WORK TO BE COMPLETED
Among the entries below, only the lines starting at the one with "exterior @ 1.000" and ending at the one with "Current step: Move", both included, are to be printed exactly.

GIVEN RECORDS
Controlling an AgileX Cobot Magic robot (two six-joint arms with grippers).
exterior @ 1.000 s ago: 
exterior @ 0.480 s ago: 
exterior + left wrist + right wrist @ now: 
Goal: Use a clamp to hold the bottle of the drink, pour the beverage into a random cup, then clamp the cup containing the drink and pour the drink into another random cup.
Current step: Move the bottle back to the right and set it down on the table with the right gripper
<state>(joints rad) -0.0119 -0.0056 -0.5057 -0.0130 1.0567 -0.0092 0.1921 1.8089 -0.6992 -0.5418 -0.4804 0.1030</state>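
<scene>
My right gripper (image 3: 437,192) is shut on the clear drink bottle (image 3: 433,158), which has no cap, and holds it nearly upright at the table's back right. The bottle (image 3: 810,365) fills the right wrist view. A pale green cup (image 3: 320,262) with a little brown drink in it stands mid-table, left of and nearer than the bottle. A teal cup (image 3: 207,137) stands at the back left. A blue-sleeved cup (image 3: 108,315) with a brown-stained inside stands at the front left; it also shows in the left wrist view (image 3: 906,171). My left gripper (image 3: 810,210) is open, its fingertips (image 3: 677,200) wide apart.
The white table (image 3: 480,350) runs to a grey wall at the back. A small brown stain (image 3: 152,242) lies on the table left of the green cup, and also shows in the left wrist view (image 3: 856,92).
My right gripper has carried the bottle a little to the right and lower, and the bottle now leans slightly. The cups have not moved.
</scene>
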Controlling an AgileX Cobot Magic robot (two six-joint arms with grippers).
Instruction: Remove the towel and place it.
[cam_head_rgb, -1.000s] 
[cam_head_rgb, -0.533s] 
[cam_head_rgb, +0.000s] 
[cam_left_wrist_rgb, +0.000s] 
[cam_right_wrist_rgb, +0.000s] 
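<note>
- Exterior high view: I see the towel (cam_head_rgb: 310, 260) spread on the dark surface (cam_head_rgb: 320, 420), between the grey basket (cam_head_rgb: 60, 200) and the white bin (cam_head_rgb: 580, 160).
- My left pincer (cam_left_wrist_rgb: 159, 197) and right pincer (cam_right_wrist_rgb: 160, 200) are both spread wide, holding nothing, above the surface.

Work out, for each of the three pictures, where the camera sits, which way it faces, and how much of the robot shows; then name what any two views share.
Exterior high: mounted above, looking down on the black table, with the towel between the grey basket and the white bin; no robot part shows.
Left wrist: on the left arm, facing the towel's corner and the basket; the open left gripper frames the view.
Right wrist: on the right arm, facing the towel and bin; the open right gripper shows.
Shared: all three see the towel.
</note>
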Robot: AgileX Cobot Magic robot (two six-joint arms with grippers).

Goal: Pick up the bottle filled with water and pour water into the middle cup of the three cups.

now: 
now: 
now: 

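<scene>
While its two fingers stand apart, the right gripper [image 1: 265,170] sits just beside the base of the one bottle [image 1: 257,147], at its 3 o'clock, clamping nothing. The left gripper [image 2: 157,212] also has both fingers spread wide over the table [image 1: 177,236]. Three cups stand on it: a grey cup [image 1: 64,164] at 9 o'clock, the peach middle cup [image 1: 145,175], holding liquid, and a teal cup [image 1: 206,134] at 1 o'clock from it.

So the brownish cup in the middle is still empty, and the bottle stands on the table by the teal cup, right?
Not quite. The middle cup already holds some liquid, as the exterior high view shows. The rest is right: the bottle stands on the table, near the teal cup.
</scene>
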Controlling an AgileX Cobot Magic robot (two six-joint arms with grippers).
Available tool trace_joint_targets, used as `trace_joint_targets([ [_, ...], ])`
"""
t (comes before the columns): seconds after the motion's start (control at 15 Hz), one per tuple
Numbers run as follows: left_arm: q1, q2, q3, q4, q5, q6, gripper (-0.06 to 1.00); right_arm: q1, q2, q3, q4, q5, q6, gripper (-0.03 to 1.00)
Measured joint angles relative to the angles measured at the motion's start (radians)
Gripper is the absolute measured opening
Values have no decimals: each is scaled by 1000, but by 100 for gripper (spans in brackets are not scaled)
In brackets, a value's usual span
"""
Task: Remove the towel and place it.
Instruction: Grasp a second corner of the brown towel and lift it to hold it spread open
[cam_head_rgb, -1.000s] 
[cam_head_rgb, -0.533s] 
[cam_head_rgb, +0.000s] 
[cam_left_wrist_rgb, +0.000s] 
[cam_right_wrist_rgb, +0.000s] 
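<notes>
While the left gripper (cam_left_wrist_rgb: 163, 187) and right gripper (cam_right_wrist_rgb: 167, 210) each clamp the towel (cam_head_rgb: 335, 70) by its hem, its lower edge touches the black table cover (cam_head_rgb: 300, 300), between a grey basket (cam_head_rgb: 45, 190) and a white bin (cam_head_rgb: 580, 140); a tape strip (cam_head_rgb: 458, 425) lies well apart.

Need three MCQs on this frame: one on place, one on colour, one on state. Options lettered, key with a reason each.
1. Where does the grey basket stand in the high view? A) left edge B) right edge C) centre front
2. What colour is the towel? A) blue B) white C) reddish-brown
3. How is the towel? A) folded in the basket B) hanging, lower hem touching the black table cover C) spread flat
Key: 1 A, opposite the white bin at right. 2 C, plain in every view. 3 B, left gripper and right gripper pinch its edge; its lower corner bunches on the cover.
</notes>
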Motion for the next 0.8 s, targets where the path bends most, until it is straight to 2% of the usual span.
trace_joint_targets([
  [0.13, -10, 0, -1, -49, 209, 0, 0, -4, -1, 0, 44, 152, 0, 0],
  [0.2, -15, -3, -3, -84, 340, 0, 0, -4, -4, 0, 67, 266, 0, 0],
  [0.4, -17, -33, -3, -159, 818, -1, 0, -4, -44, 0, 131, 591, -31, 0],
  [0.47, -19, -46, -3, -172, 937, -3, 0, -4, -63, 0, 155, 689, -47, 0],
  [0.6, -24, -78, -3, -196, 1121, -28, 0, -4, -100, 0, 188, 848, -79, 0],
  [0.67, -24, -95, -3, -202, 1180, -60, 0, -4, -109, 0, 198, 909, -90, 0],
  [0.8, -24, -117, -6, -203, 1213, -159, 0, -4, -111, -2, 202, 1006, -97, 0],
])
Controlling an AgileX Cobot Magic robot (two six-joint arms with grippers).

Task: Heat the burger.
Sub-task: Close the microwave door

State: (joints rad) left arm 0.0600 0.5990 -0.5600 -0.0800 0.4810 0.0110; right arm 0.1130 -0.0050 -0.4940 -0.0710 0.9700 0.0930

REPLY TO THE EXERCISE
exterior @ 1.000 s ago: 
exterior @ 0.480 s ago: 
exterior + left wrist + right wrist @ now: 
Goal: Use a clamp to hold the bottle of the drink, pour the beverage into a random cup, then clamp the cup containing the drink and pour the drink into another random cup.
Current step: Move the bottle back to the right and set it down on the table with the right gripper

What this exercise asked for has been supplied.